By Goty on 3/12/2008 1:49:01 PM , Rating: 2
It's possible, but it's not going to happen before 2009 at the very least. AMD's 65nm process just won't allow them to scale the clockspeeds of K10 high enough to compete with Intel on the all-out performance front right now.


RE: Finally, a new hope for AMD?
By AgentPromo on 3/12/2008 1:54:10 PM , Rating: 5
I really think that even if AMD does not take the crown for best performance, it does not necessarily have to. It just needs to be competitive in the rest (maybe 85% to 90%) of the market to keep some pressures on Intel.

I just built a system with a Core2Quad and a 8800GT (512mb) system, 4gb ram etc and it came out just around $800. This is the way I want it to stay. I am not in the market, nor are most people, in the market for processors that cost as much as the system I built.

As long as AMD/ATI can stay reasonably competitive at the most relevent to me price rates (the upper mid range segment) I will stay happy.


RE: Finally, a new hope for AMD?
By Mitch101 on 3/12/08, Rating: 0
RE: Finally, a new hope for AMD?
By Goty on 3/12/2008 6:23:28 PM , Rating: 2
Aren't there registry keys that can be changed to reduce the amount of specific cache levels that the OS can utilize? If so, I'd like to see what happens to multi-threaded performance on Phenom without some or all of the L3 cache.
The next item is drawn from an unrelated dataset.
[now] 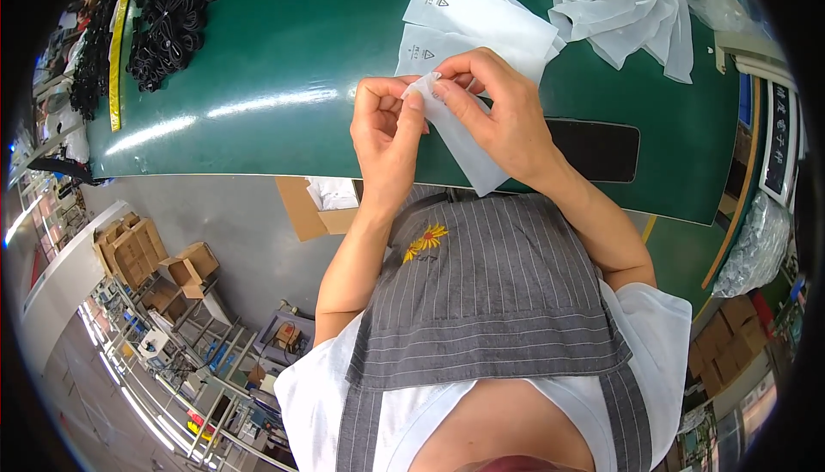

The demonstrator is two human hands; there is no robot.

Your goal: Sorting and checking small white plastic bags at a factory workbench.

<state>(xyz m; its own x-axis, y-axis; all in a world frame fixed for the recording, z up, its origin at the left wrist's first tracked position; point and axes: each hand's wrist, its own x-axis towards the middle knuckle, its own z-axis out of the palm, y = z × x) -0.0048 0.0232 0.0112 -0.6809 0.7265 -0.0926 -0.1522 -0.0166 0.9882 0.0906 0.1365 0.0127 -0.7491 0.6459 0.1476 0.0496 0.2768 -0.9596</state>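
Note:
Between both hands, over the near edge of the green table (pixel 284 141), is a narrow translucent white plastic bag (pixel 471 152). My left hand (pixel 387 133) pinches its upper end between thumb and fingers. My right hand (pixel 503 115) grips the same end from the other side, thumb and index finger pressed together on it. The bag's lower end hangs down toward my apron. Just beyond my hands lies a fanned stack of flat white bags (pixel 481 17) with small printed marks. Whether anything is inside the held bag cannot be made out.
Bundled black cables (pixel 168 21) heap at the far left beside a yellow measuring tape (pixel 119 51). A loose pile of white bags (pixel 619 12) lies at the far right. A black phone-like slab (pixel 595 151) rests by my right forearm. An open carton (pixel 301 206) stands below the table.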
RE: Finally, a new hope for AMD?
By Calin on 3/13/2008 5:05:38 AM , Rating: 2
It will probably go to hell.
The level 3 cache adds complexity, heat, transistor count. It needs extra validation time and effort, and in the end costs money and time (each of which AMD is short of).
So, if there won't be an important performance jump from level 3 cache, AMD would not bother to use it.